The Teen Titans are back at their base, Mercy Hall, enjoying some downtime. While the rest of the team are tensely bonding, Robin drags Brother Blood to a place deep under Mercy Hall. He’s using the depths of Mercy Hall as his own personal prison where he is holding various villains including Black Mask.
Analysis: This was a very busy issue that works in a few different plot threads to establish the foundation of the Teen Titans series moving forwards. The fight against Brother Blood provides the action in the issue but is perhaps also the least important part of this issue. While the Teen Titans special issue did not feature the more unknown members of the team, this issue gives us a bit of background on each of them and how they were recruited by Robin. While it was absolutely necessary to acquaint readers with the new team members, the downside of doing it all in one issue is that we don’t learn much about any of them. I’m sure they will be explored more in subsequent issues.
I’ve been really impressed with Damian’s progression here. I remember the time where he thought everyone was beneath him and that he didn’t need a team. Here, he seems to be taking on a leadership role in bringing a team together. He’s still cold and calculating but also showcases charm when he needs to (recruiting Djinn for example). While he has matured a bit, he’s still a teenager who thinks he knows better than the adults. His brutal methods of holding people captive in his own personal prison will no doubt eventually be a source of friction within his team and with the Justice League in the future.

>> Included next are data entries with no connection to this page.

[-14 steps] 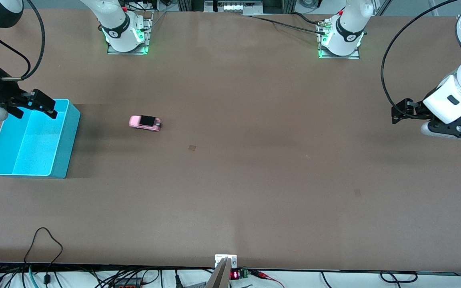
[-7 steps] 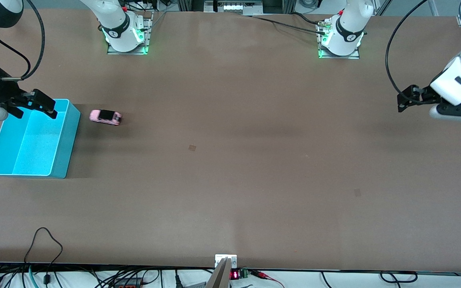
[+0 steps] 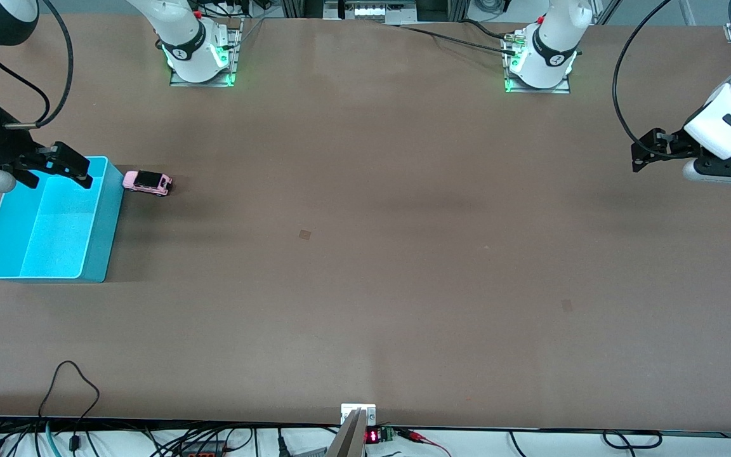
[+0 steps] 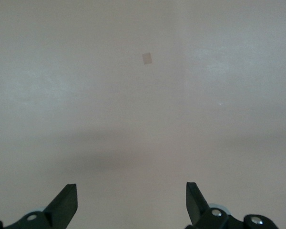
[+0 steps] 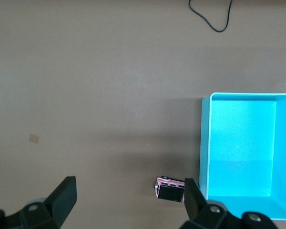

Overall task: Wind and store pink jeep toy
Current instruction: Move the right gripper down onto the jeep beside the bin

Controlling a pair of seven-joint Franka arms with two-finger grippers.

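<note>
Pink jeep toy (image 3: pixel 146 183) on worktop (image 3: pixel 365 266), touching cyan bin (image 3: pixel 104 235) wall, right end effector (image 3: pixel 61 170) wide, empty, over bin's 12 o'clock rim, left end effector (image 3: pixel 639 154) wide, empty, waiting over worktop.

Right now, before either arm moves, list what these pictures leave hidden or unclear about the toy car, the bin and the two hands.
- Toy car: whether it touches the bin's wall; too small in the front view, partly covered by a finger in the right wrist view.
- Its winding mechanism: too small in every view.
- Right hand, open over the bin's rim: its arm is cut off by the front view's edge.
- Left hand, open over bare table: the wrist view shows only fingertips.
</note>
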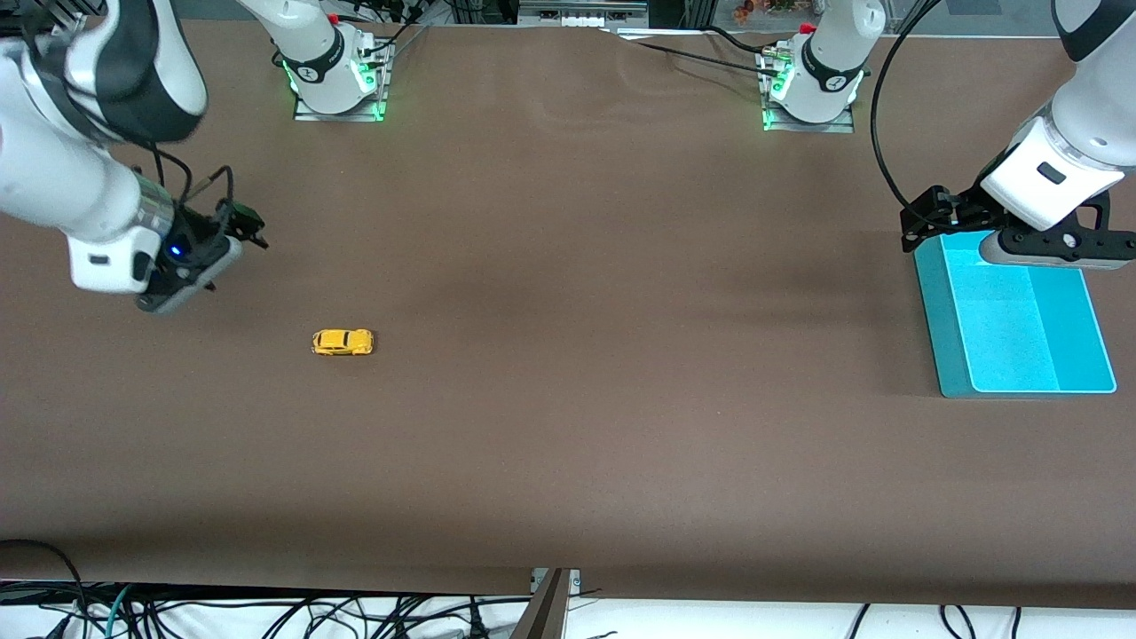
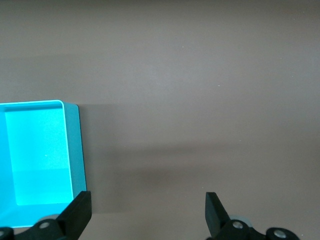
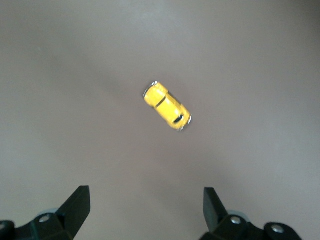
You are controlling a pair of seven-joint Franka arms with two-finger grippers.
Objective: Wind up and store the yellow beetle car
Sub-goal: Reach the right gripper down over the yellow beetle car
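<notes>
The yellow beetle car [image 1: 343, 342] stands on its wheels on the brown table, toward the right arm's end. It also shows in the right wrist view [image 3: 167, 106], lying at a slant ahead of the fingers. My right gripper [image 1: 238, 226] hangs open and empty over bare table a little way from the car, and its own view shows it open [image 3: 146, 205]. My left gripper [image 1: 927, 220] is open and empty, up over the table by a corner of the teal tray [image 1: 1012, 328]. Its wrist view [image 2: 147, 210] shows bare table between the fingers and the tray [image 2: 37, 150] to one side.
The teal tray is empty and sits at the left arm's end of the table. The two arm bases [image 1: 337, 75] [image 1: 812, 84] stand along the table's farthest edge. Cables [image 1: 266, 617] hang below the nearest edge.
</notes>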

It’s too early to say how this team will function together but I think there is some potential here. That being said, nothing in this issue really made me like any of the new members. Djinn seems to be the most intriguing; she hints at a dark past and the full extent of her powers are unknown. She does have an awkward moment towards the end of the issue when she changes her appearance to become white and blonde to appear “less disturbing”. I didn’t really understand what that was about. I am also not really a fan of Lobo having a daughter and Crush just seems to be a younger, more articulate version of her father. She claims to hate her father but I’d like to see how she is different. Roundhouse is the character I liked the least in this issue. He has an interesting gimmick by being a ViewTube superhero, but a lot of his dialogue is just really awkward. He also drops a Vanilla Ice reference that I don’t think any teen in 2018 would get. To be fair, there is a more modern reference from Roundhouse towards the end of the issue when he asks Wallace about dating the actress Millie Bobby Brown who is very popular amongst teenagers. Speaking of references, fans of the Justice League vs. Teen Titans animated film will no doubt appreciate the inclusion of the Dance Dance Revolution style game that Wallace plays at the beginning.

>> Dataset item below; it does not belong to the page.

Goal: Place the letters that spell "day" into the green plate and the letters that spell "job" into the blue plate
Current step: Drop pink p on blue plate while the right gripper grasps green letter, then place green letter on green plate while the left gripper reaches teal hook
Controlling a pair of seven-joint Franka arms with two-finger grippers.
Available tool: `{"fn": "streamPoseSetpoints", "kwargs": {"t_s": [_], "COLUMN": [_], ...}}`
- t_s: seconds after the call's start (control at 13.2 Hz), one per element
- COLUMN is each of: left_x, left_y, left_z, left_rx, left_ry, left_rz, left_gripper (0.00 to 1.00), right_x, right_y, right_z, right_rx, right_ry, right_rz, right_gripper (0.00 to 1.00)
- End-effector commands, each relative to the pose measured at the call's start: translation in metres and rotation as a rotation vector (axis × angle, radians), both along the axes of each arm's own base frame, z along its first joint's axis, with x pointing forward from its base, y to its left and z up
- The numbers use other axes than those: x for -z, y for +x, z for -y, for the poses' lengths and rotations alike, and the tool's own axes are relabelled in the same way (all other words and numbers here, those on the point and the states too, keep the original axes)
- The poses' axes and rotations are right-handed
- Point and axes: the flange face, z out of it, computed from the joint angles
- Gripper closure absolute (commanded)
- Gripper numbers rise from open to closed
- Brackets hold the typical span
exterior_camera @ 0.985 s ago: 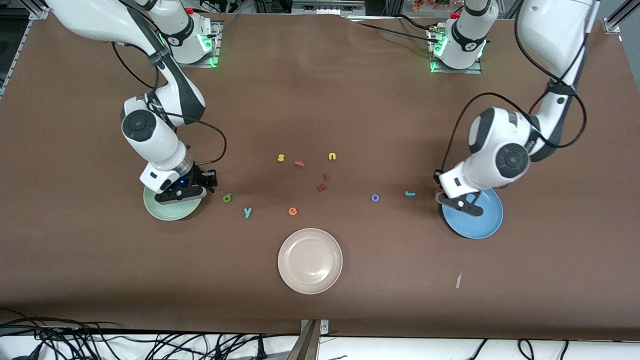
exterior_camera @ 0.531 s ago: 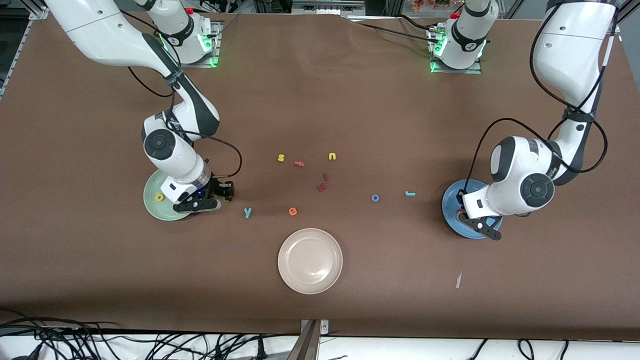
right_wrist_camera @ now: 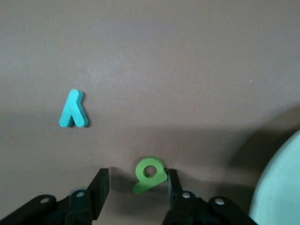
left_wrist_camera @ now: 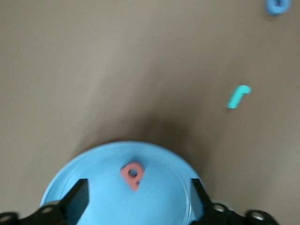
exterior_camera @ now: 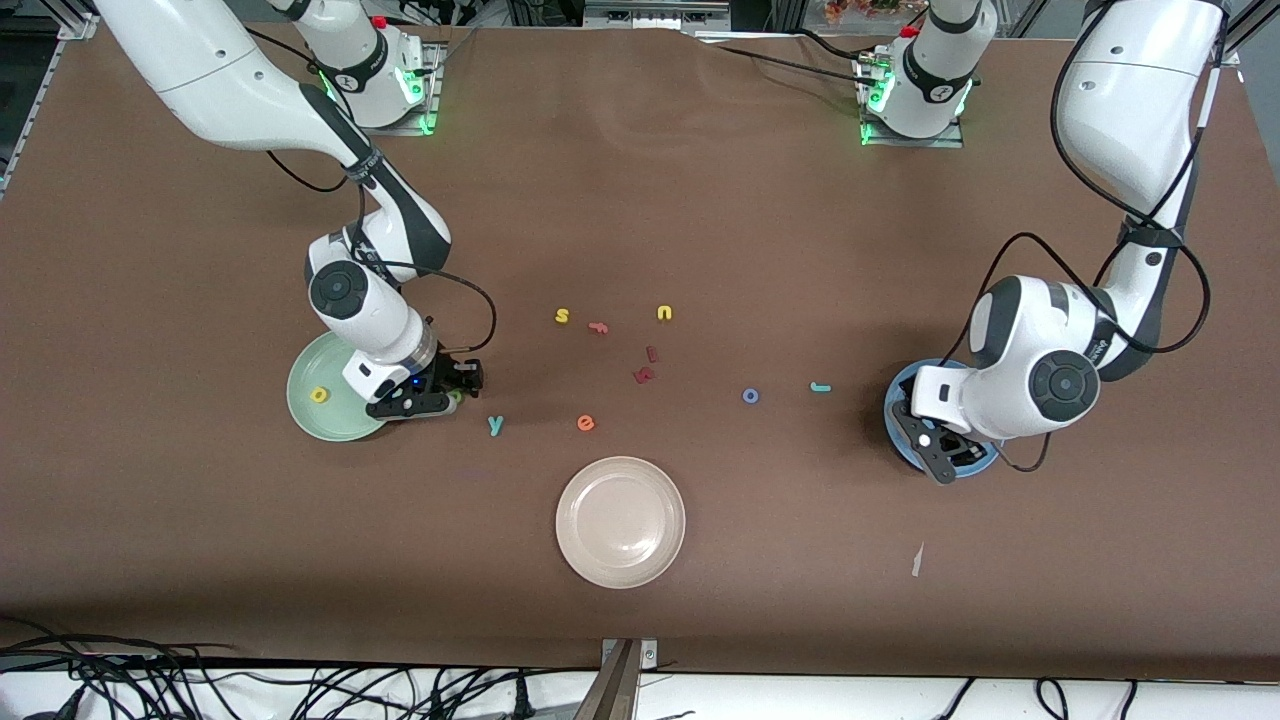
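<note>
The green plate [exterior_camera: 310, 425] holds the yellow "a" [exterior_camera: 319, 395]. Just beside its rim, my right gripper [exterior_camera: 440, 392] [right_wrist_camera: 136, 187] hangs low and open around the dark green "d" [right_wrist_camera: 150, 174], which lies on the table touching one finger. The teal "y" [exterior_camera: 495, 425] [right_wrist_camera: 73, 110] lies close by, nearer the front camera. My left gripper [exterior_camera: 945, 452] [left_wrist_camera: 138, 201] is open over the blue plate [exterior_camera: 893, 415] [left_wrist_camera: 159, 206], and the salmon-pink "b" [left_wrist_camera: 132, 174] lies in that plate between the fingers. On the table lie the teal "j" [exterior_camera: 820, 387] [left_wrist_camera: 238, 96] and the blue "o" [exterior_camera: 750, 396] [left_wrist_camera: 276, 5].
Mid-table lie a yellow "s" [exterior_camera: 562, 316], a pink "f" [exterior_camera: 598, 327], a yellow "u" [exterior_camera: 664, 313], two dark red letters [exterior_camera: 645, 374] and an orange "e" [exterior_camera: 585, 423]. A cream-white plate [exterior_camera: 620, 565] sits nearer the front camera. A white scrap [exterior_camera: 917, 560] lies near the left arm's end.
My left gripper moved across the blue plate and opened, leaving the salmon-pink "b" in it. My right gripper left the yellow "a" in the green plate and moved to the green "d".
</note>
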Motion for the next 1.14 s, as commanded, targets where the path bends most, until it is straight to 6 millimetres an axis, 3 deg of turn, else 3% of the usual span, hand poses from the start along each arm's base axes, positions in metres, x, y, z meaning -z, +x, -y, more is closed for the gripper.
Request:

The larger plot to this series seems to be their impending conflict with the mysterious entity called “The Other”. While I like that there is going to be a larger game going on and not just a different villain every issue, I really wish this new villain wasn’t so generic.

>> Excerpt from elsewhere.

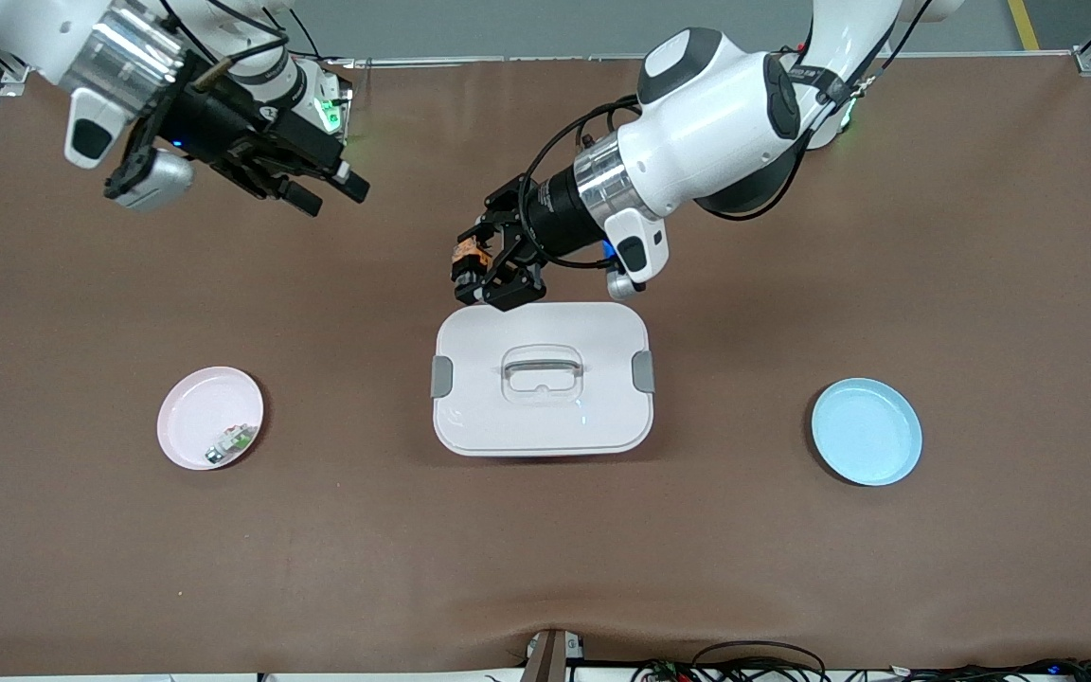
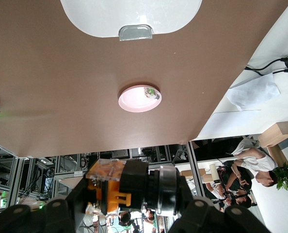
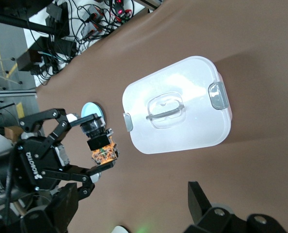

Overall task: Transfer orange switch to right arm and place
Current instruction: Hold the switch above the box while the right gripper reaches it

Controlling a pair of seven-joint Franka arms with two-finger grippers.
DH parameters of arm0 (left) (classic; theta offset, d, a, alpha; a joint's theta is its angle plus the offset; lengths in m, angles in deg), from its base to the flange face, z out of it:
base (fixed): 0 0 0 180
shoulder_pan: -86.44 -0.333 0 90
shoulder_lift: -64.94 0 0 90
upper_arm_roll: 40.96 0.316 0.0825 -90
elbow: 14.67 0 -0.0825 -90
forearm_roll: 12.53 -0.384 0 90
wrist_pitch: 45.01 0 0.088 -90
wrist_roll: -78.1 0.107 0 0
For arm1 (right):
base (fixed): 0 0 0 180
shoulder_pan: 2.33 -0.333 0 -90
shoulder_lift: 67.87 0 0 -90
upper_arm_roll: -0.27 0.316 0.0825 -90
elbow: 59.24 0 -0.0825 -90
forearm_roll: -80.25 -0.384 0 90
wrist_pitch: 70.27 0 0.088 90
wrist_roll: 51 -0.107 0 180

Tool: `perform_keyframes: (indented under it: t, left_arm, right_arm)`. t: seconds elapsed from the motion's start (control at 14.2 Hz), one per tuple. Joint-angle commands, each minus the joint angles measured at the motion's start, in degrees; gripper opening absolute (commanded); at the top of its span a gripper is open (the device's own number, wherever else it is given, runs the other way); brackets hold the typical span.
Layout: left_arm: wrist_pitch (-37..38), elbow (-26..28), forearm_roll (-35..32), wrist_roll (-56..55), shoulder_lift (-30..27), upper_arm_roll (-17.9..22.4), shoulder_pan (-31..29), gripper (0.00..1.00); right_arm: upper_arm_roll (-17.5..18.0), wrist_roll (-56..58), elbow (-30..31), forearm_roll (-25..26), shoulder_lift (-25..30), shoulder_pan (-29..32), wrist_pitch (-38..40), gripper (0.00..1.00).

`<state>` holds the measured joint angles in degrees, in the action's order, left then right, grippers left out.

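The orange switch (image 1: 466,255) is a small black body with an orange end. It hangs in the air with my left gripper (image 1: 481,272) shut on it, over the brown table at the rim of the white box. In the left wrist view the switch (image 2: 132,183) lies crosswise between the jaws of the left gripper (image 2: 127,209). My right gripper (image 1: 330,194) is open and empty, raised over the table toward the right arm's end. In the right wrist view the switch (image 3: 102,146) shows in the left gripper, apart from the right gripper (image 3: 134,206) and its wide-spread fingers (image 3: 199,199).
A white lidded box (image 1: 479,417) with a handle stands mid-table. A pink plate (image 1: 187,407) holding a small green-and-white part (image 1: 232,440) lies toward the right arm's end. A bare blue plate (image 1: 867,431) lies toward the left arm's end.
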<state>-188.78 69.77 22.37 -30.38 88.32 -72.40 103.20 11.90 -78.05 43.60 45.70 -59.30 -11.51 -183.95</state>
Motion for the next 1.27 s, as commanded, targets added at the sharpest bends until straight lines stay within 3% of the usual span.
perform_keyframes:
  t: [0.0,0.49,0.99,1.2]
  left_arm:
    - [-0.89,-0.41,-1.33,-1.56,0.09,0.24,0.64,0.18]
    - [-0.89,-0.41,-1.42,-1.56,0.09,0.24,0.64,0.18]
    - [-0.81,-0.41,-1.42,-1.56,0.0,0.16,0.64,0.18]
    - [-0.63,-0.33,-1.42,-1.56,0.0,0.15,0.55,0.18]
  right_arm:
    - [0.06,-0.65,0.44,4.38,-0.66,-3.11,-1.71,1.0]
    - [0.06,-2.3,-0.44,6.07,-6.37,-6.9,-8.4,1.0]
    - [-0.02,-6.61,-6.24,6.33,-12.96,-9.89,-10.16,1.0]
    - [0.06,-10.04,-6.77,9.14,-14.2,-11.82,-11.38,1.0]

The art in this issue works well for a Teen Titans book. Chang’s pencils give the issue a sleek, modern look that will no doubt appeal to younger readers. It manages to be edgy without being too dark. Maiolo’s colors also really make each page stand out and crackle with energy. Leigh’s lettering also contributes positively to the issue and is very important considering how many action or power related panels there are.
Final Thoughts: A slower and more conservative story than the Teen Titans special issue. It doesn’t take many chances, but it establishes the team and sets the stage for the main antagonist going forwards.